Repeat exactly, and only, the lines of the entries below from the one with "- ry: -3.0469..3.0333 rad" through the one with "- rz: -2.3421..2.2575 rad", both ends included.

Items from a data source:
━━━━━━━━

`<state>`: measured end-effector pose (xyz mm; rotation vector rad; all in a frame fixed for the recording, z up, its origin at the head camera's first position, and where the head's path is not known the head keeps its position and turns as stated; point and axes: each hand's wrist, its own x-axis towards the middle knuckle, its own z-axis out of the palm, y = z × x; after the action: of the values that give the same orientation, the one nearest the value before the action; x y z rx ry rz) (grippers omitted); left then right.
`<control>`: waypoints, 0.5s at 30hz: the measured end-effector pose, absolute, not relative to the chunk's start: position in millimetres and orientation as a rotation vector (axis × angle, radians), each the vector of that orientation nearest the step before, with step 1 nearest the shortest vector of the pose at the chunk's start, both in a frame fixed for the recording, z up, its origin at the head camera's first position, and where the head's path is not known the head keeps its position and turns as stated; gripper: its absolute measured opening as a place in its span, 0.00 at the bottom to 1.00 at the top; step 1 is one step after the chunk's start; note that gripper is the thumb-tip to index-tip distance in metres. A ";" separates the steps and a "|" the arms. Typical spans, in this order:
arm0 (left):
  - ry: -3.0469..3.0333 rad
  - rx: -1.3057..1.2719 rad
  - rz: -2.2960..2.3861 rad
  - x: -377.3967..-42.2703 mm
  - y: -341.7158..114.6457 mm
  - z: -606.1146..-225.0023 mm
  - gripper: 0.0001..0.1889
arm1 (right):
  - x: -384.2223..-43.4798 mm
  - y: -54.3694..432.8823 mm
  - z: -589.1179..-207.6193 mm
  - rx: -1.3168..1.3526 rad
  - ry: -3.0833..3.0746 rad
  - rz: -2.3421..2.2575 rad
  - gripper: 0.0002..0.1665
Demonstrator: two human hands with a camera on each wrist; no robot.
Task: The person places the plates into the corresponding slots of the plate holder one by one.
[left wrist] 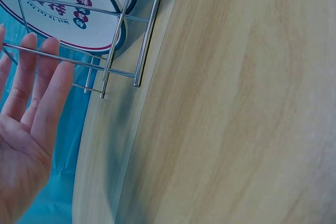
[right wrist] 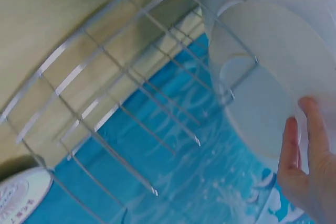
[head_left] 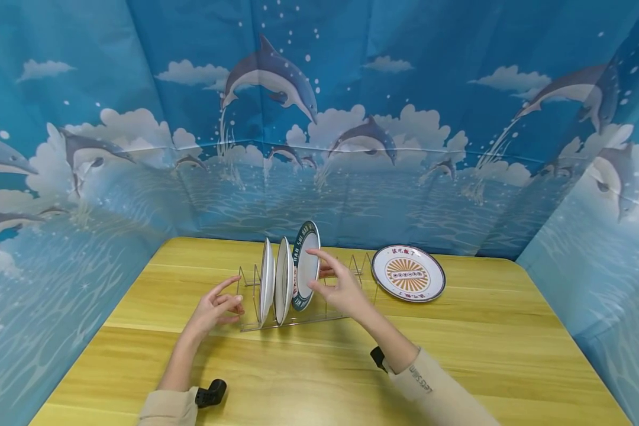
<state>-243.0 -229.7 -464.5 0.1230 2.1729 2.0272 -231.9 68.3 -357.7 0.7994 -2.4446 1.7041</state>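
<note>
A metal wire dish rack (head_left: 319,320) stands on the table with two white plates upright in its left part, the outer plate (head_left: 266,284) and the inner plate (head_left: 284,281). To their right, a plate with a dark green lettered rim (head_left: 300,254) leans a little and sits higher than those two. My right hand (head_left: 346,293) holds this green-rimmed plate by its right edge, fingertips on the plate's white surface (right wrist: 257,108). At the rack's left end, my left hand (head_left: 213,310) has its fingers (left wrist: 44,93) fairly straight, tips right at the end wires.
Right of the rack, a white plate with an orange sunburst pattern (head_left: 407,273) lies flat on the wooden table (head_left: 484,343). Several rack slots stand between it and the green-rimmed plate. A blue dolphin-print curtain (head_left: 319,195) hangs behind and along the sides.
</note>
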 end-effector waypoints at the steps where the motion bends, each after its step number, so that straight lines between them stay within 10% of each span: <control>1: 2.171 0.122 2.030 -243.1 -229.9 -465.0 0.32 | -229.5 65.9 -357.3 0.787 -2.445 1.708 0.32; 15: 2.143 0.113 2.043 -244.9 -229.7 -465.1 0.31 | -231.7 55.0 -399.4 0.764 -2.459 1.637 0.33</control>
<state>-244.9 -229.7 -465.1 0.1129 2.1434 2.0433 -231.7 55.0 -399.4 0.7637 -2.4588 1.6367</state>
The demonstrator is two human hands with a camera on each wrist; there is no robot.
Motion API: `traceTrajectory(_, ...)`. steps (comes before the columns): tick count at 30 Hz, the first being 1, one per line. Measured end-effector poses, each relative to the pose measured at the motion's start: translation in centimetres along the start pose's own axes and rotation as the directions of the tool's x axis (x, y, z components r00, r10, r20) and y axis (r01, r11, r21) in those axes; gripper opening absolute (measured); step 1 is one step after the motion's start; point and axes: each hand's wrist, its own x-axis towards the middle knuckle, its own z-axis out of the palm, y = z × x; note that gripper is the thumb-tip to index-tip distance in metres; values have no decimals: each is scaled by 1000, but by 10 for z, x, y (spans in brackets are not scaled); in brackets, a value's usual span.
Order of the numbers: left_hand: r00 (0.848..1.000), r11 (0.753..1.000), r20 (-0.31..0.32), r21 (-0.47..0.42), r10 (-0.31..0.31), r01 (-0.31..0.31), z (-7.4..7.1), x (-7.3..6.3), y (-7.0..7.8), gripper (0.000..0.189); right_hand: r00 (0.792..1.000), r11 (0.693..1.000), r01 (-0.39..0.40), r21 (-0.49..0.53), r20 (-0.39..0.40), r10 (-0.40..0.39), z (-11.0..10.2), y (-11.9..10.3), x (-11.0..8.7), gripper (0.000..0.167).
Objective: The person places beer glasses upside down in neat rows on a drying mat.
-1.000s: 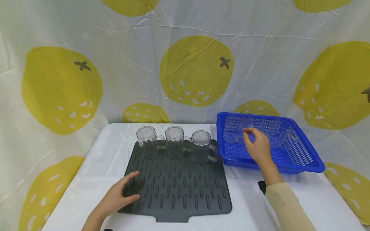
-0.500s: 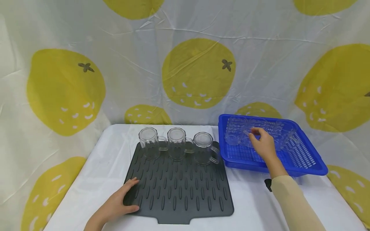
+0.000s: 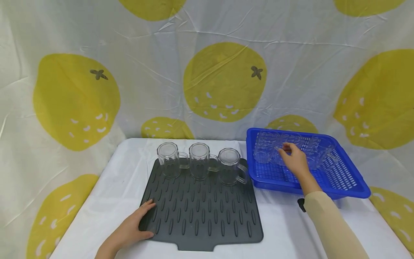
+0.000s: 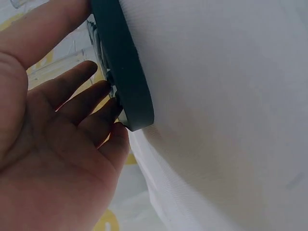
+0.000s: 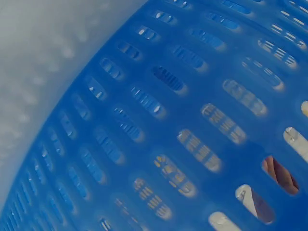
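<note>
My left hand [image 3: 129, 228] rests at the left edge of a dark grey ridged drying mat [image 3: 202, 212], thumb and fingers spread. In the left wrist view, the fingers [image 4: 77, 103] lie along the mat's edge [image 4: 130, 82]. Three clear glass mugs stand upside down in a row at the mat's far side: a left mug [image 3: 169, 163], a middle mug [image 3: 198, 163] and a right mug [image 3: 228, 169]. My right hand [image 3: 297, 162] reaches into the blue basket [image 3: 343, 187], thumb and forefinger pinching a clear glass mug [image 3: 277, 155], partly hidden by the hand.
Several more clear glasses [image 3: 323, 158] lie in the basket, to the right of the mat. The basket's slotted wall [image 5: 192, 101] fills the right wrist view. Behind the white-covered table [image 3: 126, 176] hangs a lemon-print curtain [image 3: 155, 82].
My left hand has come down onto the mat's left edge. My right hand has shifted slightly within the basket, its fingers closing on a glass mug. The view has shifted a little.
</note>
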Motion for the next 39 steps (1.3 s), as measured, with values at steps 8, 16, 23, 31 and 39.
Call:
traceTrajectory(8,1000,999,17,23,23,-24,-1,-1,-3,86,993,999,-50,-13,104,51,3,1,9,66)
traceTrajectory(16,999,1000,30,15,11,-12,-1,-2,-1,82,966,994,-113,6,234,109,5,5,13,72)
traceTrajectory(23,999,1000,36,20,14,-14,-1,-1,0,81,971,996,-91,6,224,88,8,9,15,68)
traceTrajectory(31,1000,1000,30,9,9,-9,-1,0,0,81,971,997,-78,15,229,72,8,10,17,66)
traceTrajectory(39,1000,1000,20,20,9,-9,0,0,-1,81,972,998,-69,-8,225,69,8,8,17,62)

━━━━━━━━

Solution to the problem
  - ry: -3.0469..3.0333 rad
  - rx: -1.3057..1.2719 rad
  - rz: -2.2960..2.3861 rad
  - x: -377.3967..-42.2703 mm
  - y: -341.7158..114.6457 mm
  - z: -606.1146..-225.0023 mm
  - gripper: 0.0001..0.1889
arm1 (right):
  - x: -384.2223..-43.4798 mm
  - y: -54.3694..432.8823 mm
  - z: -589.1179..-207.6193 mm
  - rx: -1.3168..1.3526 rad
  - ry: -3.0833..3.0746 rad
  - rz: -2.3421..2.2575 rad

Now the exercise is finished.